1Selcuk University, Meram Faculty of Medicine, Department of Cardiology, Konya / Turkey
2Selcuk University, Meram Faculty of Medicine, Department of Radiology, Konya / Turkey

Address for correspondence:
Enes Elvin Gul, Selcuk University, Meram Medical Faculty, Department of Cardiology Akyokus Meram 42090 Konya, Turkey.  E-mail: elvin_salamov/at/yahoo.com.

Abstract

Within recent years, much scientific attention has been devoted to adults with congenital heart disease (CHD) and probable complications. Congenitally corrected transposition of the great arteries (CCTGA) is a rare, complex form of congenital heart defects. CCTGA is characterized by atrioventricular (AV) and ventriculoarterial (VA) discordance and, hence, by a physiologically normal direction of blood flow. The development of complete AV block and global ventricular dysfunction has been identified as the cause of cardiac death. Although the development of arrhythmias represents a major cause of morbidity and mortality in patients with CHD, the account of all implantations of pacemakers and implantable cardioverter defibrillators (ICD) is less than one percent. This paper presents a case of CCTGA with severe rhythm disorders, discusses probable treatment options, and offers indications of ICD implantation in patients with CHD.

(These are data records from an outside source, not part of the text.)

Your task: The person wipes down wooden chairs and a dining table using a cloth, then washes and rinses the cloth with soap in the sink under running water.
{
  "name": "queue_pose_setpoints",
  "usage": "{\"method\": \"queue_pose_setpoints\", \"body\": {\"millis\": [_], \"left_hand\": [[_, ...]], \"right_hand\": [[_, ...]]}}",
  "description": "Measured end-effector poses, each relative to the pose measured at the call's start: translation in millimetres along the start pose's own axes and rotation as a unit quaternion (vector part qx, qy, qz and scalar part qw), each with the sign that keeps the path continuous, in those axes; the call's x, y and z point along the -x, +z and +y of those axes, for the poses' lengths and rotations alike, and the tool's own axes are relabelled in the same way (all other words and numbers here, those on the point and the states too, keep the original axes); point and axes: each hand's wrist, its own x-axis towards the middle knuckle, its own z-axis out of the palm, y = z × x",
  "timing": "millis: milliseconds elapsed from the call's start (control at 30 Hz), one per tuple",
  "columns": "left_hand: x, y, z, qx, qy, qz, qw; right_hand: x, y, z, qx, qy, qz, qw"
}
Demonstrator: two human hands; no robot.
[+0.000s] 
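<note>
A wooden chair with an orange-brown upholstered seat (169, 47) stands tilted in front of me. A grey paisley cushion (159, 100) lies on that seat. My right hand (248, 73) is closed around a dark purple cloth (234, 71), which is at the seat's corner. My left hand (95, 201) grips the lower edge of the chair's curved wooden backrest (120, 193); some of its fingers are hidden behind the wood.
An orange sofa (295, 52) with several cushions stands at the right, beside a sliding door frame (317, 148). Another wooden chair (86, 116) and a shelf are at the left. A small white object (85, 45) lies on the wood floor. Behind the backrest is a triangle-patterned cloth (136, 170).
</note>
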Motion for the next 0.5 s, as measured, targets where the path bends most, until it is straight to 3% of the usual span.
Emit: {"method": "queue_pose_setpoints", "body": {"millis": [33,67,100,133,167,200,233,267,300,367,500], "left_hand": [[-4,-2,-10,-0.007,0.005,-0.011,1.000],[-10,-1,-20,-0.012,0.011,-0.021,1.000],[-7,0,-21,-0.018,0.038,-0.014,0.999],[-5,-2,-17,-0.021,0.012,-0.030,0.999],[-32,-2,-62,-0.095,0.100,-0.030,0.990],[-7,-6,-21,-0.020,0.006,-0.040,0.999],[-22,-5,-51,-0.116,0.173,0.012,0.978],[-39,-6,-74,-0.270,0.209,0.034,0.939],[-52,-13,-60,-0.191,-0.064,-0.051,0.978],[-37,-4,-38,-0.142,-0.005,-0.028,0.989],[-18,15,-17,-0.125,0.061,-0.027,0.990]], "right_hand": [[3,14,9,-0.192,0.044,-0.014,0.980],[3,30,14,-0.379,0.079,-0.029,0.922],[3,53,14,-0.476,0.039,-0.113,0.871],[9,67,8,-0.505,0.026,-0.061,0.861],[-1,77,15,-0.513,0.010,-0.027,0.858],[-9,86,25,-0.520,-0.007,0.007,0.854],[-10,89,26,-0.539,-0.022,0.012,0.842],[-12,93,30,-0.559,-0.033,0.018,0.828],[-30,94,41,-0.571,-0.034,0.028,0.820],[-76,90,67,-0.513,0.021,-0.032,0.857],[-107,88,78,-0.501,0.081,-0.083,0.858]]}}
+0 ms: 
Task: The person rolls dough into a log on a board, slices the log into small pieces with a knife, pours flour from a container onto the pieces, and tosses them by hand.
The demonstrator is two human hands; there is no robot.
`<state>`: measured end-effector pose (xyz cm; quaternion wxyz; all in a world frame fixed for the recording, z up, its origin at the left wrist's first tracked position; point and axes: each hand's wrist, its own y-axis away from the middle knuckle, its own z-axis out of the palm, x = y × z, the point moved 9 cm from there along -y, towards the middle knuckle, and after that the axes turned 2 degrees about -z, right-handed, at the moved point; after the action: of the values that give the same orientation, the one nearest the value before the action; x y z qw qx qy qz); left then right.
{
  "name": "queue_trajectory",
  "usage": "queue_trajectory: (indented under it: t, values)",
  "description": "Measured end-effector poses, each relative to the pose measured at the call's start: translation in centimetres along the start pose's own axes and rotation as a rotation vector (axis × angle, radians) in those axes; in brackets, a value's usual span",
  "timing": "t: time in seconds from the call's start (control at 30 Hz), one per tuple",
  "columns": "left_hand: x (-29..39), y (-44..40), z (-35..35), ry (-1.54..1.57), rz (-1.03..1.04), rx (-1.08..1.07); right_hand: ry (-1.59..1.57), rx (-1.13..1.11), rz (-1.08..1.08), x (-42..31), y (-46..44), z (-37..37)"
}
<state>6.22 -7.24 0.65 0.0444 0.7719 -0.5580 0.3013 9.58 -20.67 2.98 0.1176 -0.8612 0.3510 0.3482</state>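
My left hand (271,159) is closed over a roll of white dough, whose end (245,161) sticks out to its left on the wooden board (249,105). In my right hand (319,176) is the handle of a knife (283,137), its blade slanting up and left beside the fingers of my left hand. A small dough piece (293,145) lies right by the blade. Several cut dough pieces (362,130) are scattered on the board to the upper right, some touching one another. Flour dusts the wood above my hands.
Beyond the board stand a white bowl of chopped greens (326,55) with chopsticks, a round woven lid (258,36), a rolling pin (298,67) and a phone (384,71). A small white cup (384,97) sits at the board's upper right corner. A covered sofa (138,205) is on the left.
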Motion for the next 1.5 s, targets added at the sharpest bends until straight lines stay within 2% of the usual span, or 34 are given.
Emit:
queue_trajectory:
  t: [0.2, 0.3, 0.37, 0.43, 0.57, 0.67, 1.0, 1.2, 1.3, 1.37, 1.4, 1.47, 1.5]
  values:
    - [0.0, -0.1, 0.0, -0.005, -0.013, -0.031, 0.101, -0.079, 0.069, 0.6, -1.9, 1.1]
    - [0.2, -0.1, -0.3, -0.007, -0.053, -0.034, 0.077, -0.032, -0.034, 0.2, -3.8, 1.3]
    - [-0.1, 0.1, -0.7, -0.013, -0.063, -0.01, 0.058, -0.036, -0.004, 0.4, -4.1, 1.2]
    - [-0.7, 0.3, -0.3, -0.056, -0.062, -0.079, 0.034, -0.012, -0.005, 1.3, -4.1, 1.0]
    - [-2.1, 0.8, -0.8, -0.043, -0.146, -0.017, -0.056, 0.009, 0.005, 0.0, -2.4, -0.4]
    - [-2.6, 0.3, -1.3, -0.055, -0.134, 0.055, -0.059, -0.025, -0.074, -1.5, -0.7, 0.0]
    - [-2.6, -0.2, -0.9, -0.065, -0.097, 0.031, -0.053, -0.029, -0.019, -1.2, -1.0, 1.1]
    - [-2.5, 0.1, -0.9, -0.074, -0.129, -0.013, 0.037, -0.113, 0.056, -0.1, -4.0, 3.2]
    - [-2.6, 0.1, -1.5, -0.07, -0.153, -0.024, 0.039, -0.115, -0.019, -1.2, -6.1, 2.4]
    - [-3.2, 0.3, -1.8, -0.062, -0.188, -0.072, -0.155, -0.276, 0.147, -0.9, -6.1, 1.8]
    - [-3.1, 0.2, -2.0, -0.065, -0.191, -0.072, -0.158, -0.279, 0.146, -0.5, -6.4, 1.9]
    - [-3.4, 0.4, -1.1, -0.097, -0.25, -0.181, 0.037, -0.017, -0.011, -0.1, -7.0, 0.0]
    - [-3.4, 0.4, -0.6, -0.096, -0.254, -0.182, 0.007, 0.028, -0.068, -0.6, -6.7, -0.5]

Keywords: congenitally corrected transposition of great arteries; arrhythmias

Introduction

CCTGA has wide spectrum of structural and clinical features. The clinical presentation and prognosis of patients with CCTGA vary depending on the severity of the associated cardiac anomalies, the development of systemic ventricular dysfunction, and the development of arrhythmias. The patients with CCTGA have a progressive risk of spontaneous complete AV block throughout life (2% per year) [1]. The incidence of sudden cardiac death (SCD) in CHDs is approximately 1:1000 patients per year, which is 25-100 times greater than in the general population [2]. Despite the relatively common occurrence of SCD, ventricular tachycardia (VT) has been rarely described in the natural history of CCTGA. 

Case Report

A 56-year-old male was referred to the emergency department (ED) for fatigue and shortness of breath on exertion, for 3 - 4 days. The patient was bradycardic, and his blood pressure was 160/70 mmHg. Electrocardiography (ECG) showed an atrial rhythm with 2:1 AV block (Figure 1). The patient had no history of syncope. He was hospitalized and monitored in the Coronary Care Unit (CCU). His serial cardiac markers and laboratory data were normal, and there was no reversible cause to explain AV block. A chest X-ray showed slight cardiomegaly. A transthorasic echocardiographic evaluation detected an apically localized systemic AV valve, a dilated left atrium, a parallel arrangement of great arteries, significant systemic AV valve insufficiency, and ejection fraction (EF) of 32%. Multi-slice CT and MR angiography revealed AV and ventricular arterial discordance with persistent left superior vena cava and situs inversus abdominalis (Figure 2). Cardiac catheterization was performed. Selective coronary arteriography demonstrated a well-developed right coronary system. 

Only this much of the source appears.